# Exercise goal:
Below are lines of data; restate word for word those running from the line containing "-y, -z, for" to the line containing "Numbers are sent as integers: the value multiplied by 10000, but", inclusive, and no others.

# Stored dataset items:
·····

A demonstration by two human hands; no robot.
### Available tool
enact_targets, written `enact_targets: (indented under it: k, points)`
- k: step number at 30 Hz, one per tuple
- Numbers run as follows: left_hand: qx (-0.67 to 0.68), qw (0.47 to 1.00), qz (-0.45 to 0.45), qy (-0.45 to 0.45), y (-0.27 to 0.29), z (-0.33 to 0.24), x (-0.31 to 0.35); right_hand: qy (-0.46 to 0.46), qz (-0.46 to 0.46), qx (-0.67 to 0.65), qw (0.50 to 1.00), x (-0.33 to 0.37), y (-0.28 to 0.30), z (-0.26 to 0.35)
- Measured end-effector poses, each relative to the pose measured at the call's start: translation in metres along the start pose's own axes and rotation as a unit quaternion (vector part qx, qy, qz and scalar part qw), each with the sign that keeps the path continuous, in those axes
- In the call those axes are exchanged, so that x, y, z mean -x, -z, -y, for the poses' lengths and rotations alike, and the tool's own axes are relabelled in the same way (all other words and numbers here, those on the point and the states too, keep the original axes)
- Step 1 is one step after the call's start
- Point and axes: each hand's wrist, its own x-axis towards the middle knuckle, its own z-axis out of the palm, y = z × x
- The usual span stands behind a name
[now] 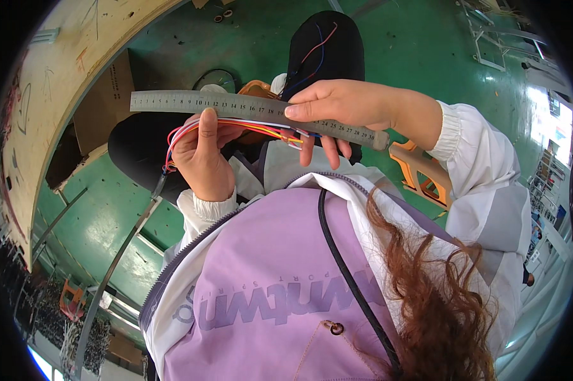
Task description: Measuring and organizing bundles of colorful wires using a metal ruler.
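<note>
A metal ruler [248, 105] is stretched level across both hands above my lap. My left hand [204, 152] is closed, its thumb pressing the ruler's lower edge while the fingers hold a bundle of coloured wires [254, 127] just below it. The wires are red, yellow, white and blue, and they loop down at the left of that hand. My right hand [337, 114] pinches the ruler right of its middle, thumb on top. Its lower fingers hang beside the wires' ends; whether they grip them is partly hidden.
A red wire and a blue wire [320, 47] lie on my dark trouser leg. At the left stands a wooden tabletop [70, 70], with a cardboard box [105, 101] beneath it. An orange plastic stool [419, 171] is at my right on the green floor [413, 57].
</note>
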Motion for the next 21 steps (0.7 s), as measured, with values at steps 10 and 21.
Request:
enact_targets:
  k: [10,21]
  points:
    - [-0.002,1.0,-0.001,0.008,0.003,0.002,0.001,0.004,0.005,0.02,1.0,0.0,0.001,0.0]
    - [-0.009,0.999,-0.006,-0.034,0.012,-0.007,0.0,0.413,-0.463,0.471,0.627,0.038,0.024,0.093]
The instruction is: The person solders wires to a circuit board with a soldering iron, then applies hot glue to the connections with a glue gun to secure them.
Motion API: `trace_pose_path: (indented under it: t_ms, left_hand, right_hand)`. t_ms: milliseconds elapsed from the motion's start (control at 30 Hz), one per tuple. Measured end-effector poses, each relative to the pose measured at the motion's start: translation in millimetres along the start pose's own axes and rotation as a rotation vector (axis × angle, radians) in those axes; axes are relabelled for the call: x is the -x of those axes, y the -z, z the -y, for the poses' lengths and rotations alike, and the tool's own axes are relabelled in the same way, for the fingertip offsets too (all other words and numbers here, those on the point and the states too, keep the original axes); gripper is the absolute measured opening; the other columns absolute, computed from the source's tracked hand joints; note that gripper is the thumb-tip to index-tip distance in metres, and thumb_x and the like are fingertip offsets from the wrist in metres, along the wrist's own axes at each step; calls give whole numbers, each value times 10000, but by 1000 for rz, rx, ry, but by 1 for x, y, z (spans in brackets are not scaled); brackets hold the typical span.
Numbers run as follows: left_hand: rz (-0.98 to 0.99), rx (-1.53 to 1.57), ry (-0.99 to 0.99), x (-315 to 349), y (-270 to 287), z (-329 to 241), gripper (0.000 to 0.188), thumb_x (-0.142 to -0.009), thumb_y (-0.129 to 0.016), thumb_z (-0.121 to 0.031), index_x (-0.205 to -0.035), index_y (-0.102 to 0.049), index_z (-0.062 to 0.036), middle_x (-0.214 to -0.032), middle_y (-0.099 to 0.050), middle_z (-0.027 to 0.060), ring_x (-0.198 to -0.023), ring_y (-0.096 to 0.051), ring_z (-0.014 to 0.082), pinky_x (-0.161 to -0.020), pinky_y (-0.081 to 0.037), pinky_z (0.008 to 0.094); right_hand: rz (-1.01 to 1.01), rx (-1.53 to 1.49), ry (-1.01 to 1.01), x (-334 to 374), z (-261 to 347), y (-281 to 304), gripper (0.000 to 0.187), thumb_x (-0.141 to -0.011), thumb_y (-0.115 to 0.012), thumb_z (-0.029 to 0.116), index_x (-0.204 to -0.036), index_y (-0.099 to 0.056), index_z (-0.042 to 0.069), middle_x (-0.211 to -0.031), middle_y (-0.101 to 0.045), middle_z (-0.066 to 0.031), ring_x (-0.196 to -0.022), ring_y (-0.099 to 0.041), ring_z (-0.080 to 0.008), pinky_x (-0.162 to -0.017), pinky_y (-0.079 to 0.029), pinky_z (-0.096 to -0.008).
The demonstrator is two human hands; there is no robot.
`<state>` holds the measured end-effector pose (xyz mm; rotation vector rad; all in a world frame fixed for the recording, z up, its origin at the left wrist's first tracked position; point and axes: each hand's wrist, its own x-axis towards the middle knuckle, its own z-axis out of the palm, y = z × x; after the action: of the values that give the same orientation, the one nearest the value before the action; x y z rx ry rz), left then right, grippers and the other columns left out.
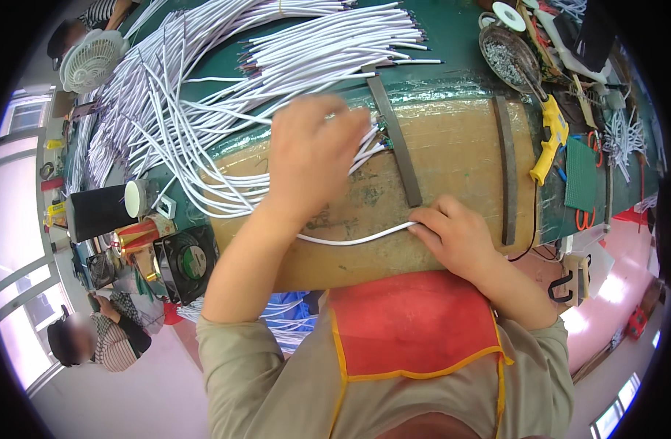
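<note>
My right hand [454, 228] pinches the end of a white cable [343, 242] between thumb and fingers, low over the brown work board [452, 157]. From there the cable sags left and passes under my left forearm. My left hand [313, 150] hovers over the board's left part, fingers bent and smeared by motion; whether it holds anything is unclear. Beside its fingertips, several white cable ends [372, 150] lie against a dark flat bar [395, 143]. The rest of these cables [226, 192] curve away to the left, partly hidden behind my left arm.
Large bundles of white cables [328, 40] cover the far green table. At right are a second bar [505, 172], a yellow gun-shaped tool [549, 139], a green pad [580, 174] and a pan of small bits [502, 57]. A black fan [187, 262] stands left; two people are farther left.
</note>
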<state>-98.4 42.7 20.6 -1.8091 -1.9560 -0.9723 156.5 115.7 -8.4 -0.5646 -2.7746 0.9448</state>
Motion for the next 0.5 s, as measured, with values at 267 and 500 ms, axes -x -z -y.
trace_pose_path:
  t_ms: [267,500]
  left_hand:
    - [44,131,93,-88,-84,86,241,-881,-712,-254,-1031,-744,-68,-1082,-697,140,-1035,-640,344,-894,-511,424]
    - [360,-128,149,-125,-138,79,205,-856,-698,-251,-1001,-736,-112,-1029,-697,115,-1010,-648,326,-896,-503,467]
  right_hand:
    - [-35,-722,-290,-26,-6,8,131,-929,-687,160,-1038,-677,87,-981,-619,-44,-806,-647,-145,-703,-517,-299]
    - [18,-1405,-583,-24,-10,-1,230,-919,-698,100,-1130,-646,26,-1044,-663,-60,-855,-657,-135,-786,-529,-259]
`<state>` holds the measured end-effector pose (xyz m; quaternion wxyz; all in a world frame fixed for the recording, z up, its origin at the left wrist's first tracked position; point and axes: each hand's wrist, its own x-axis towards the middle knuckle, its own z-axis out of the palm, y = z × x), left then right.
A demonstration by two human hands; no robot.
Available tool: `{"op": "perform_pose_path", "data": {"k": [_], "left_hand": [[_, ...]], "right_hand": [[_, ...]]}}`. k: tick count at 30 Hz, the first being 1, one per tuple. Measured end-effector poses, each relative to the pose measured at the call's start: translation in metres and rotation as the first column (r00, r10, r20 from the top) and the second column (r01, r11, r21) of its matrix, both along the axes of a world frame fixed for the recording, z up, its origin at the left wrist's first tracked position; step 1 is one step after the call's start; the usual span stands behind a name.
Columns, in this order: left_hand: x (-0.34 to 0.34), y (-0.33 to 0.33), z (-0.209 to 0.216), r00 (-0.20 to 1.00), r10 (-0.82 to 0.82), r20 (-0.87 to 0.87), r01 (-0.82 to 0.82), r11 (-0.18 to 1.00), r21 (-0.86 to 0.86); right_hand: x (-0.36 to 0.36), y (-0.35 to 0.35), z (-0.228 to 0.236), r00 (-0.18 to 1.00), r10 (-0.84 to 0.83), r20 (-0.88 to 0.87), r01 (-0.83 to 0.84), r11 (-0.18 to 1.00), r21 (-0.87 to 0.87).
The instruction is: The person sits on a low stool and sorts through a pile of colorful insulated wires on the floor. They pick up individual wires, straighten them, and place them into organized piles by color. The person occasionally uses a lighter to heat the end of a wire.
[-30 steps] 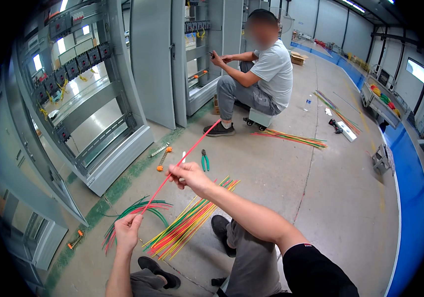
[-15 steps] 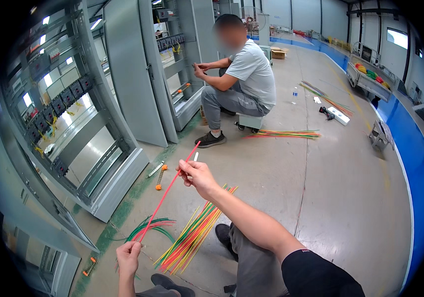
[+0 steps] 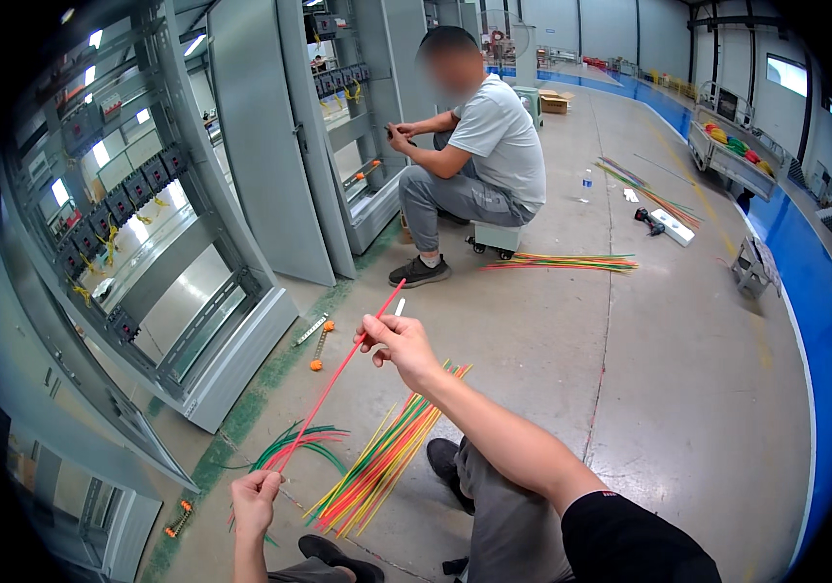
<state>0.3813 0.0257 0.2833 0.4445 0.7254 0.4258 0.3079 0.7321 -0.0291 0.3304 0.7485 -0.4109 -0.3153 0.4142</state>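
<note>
Hands are held a little higher than half a second before. One thin red wire (image 3: 338, 374) is stretched straight between them, pinched near its top by the right hand (image 3: 398, 342) and gripped at its bottom by the left hand (image 3: 255, 497). One bundle of smooth coloured wires (image 3: 382, 457) is spread on the concrete floor (image 3: 688, 389) below.

Wearer's clothes, seen from above
Black short sleeve w/ thin red trim on right arm, grey trousers, dark shoes; left forearm bare, no gloves.
</note>
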Motion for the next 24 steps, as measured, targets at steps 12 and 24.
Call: {"op": "perform_pose_path", "data": {"k": [12, 24], "left_hand": [[-0.006, -0.009, 0.01, 0.996, -0.078, 0.042, 0.082, 0.99, -0.114], [0.002, 0.0, -0.006, 0.998, 0.038, 0.058, -0.034, 0.997, -0.073]], "right_hand": [[0.009, 0.002, -0.008, 0.994, 0.09, 0.065, -0.087, 0.995, -0.051], [-0.013, 0.0, -0.004, 0.977, 0.094, 0.192, -0.091, 0.996, -0.024]]}}
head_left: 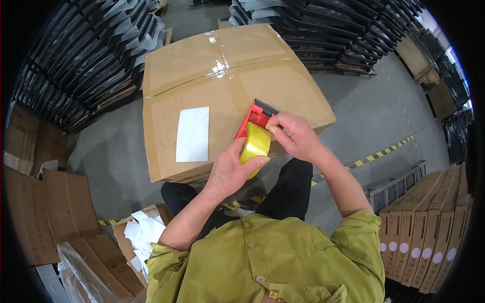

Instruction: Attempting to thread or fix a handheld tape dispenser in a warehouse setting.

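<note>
1. Because the left hand [227, 169] wraps the yellow tape roll [255, 143], most of its fingers are hidden behind it; the thumb shows, holding the roll's near side.
2. At 2 o'clock from it, the right hand [297, 135] has thumb and forefinger nearly together beside the red tape dispenser [244, 124]; whether they pinch the tape's loose end, I cannot tell.
3. The dispenser sits near the view's centre, over the large carton's [275, 76] near edge; contact between them cannot be made out.
4. Stacks of curved black frames stand at 10 o'clock [65, 65] and 1 o'clock [333, 35], cut off by the rim.
5. Upright flat cartons [422, 222] line up at 4 o'clock; at 8 o'clock, an open box with crumpled white scraps [143, 230] is partly covered by the left forearm and sleeve.
6. The carton is matt brown cardboard, its seam sealed with glossy tape; a smooth white rectangular sheet [192, 135] lies on it, at 9 o'clock from the dispenser.
</note>
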Available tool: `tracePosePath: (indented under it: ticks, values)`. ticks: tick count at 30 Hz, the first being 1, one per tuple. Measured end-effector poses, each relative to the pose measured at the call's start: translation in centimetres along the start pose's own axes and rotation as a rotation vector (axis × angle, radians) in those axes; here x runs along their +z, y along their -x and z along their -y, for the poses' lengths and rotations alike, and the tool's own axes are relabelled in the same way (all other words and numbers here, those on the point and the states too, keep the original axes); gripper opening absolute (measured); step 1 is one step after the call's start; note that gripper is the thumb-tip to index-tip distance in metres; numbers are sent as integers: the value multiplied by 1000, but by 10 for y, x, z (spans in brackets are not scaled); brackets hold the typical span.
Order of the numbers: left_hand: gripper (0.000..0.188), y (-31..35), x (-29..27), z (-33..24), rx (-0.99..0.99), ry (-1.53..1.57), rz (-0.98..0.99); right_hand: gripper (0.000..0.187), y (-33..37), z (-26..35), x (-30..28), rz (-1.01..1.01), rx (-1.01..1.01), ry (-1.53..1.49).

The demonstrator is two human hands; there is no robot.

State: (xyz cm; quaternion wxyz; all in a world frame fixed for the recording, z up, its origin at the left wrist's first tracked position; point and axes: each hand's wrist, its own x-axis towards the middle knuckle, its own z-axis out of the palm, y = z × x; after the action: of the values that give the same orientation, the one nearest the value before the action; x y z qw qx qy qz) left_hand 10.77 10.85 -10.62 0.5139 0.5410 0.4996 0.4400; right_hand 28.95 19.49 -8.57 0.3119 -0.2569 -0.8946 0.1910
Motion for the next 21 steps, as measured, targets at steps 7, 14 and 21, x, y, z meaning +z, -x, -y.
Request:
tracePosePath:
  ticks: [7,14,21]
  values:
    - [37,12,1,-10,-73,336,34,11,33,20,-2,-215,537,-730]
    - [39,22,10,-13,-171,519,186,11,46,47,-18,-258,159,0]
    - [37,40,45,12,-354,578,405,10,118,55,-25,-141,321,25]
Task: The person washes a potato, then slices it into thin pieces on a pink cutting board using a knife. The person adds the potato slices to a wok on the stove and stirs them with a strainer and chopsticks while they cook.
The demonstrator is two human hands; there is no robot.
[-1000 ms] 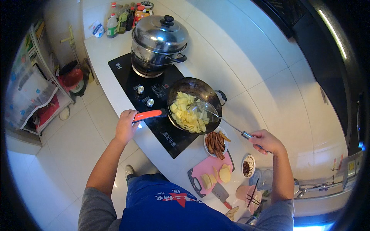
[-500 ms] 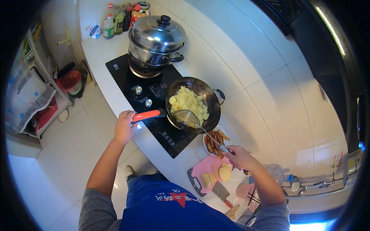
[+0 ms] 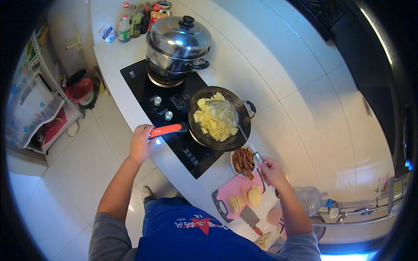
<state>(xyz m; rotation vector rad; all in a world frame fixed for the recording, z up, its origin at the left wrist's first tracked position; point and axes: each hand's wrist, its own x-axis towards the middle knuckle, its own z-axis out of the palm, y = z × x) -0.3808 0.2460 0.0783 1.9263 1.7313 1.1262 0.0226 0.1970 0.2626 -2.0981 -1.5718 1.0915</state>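
Note:
My left hand (image 3: 140,141) is closed round the orange-and-black handle (image 3: 166,130) of a dark wok (image 3: 235,138), which stands on the black cooktop (image 3: 191,161). Pale yellow potato pieces (image 3: 211,125) lie heaped in the wok. In my right hand (image 3: 272,172) is the metal grip of a long-handled wire-mesh skimmer (image 3: 225,112). Its round head rests over the potatoes at the wok's far right side, blurred by motion. Below my right hand, a white bowl holds browned strips of food (image 3: 244,162).
A large lidded steamer pot (image 3: 176,43) stands on the far burner, with several bottles (image 3: 139,24) behind it. A pink cutting board (image 3: 226,191) bears cut potatoes (image 3: 254,197), and a cleaver (image 3: 249,217) lies beside it. A clear plastic jug (image 3: 308,200) stands at right.
The skimmer's head has swept from the near side of the wok to the far right over the potatoes, shifting them. My right hand moved slightly right; my left stayed on the handle.

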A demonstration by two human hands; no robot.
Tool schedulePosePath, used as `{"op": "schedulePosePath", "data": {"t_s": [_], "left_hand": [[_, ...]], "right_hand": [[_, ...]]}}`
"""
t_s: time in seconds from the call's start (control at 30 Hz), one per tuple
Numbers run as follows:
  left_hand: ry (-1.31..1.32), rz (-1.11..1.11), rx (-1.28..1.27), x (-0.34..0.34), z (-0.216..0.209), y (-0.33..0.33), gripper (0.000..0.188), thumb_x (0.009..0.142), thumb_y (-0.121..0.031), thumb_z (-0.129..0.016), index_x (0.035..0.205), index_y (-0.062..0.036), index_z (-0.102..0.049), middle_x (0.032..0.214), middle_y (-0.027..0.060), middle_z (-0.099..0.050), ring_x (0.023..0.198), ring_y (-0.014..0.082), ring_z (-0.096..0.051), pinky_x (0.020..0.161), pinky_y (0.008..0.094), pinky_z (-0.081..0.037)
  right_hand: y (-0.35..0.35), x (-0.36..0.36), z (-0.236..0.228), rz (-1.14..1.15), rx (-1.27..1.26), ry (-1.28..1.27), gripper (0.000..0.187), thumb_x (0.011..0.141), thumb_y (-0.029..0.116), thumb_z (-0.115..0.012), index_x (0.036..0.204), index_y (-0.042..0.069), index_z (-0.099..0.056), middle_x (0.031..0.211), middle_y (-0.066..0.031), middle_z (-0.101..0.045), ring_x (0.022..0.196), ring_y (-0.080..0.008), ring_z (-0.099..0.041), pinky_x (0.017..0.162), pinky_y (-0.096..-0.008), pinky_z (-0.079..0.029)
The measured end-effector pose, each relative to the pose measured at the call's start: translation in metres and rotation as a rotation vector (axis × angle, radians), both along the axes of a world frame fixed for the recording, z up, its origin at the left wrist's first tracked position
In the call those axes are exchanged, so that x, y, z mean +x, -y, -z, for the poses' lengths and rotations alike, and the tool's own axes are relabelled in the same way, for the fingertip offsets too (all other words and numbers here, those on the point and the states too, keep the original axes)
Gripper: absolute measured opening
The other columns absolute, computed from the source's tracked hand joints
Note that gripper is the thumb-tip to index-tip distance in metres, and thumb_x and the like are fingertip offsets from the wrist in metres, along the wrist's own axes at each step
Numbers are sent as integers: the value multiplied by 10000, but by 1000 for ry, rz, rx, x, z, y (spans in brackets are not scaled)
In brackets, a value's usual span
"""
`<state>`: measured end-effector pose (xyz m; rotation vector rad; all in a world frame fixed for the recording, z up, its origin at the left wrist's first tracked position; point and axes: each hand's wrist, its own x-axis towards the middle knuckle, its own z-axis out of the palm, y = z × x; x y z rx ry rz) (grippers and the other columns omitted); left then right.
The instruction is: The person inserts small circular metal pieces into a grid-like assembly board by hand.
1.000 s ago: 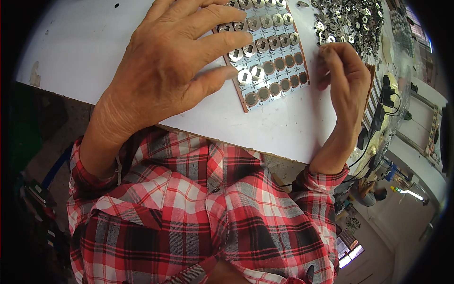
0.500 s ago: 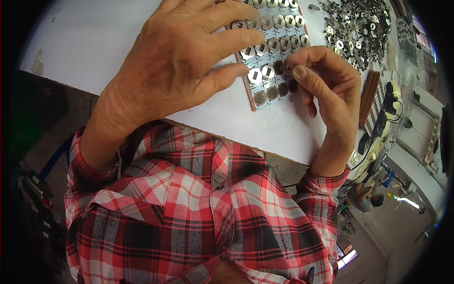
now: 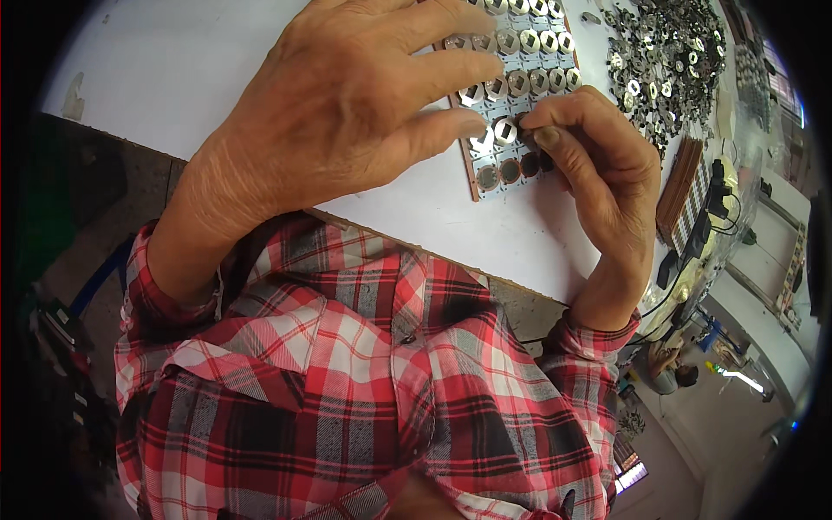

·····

# Solution to this task:
In the call those axes are exchanged, so that x, y, z mean +x, -y, -z, for the poses' lengths and rotations alike, and the tool's own axes are relabelled in the same way, for the fingertip offsets too (all other words and numbers here, those on the point and the states too, keep the original axes)
Gripper: absolute measured opening
The other columns absolute, computed from the source's tracked hand joints
Note that gripper is the thumb-tip to index-tip distance in metres, and thumb_x and the like are fingertip offsets from the wrist in metres, along the wrist's own axes at each step
Numbers are sent as integers: the value multiplied by 10000, but by 1000 for ry, rz, rx, x, z, y (spans in brackets are not scaled)

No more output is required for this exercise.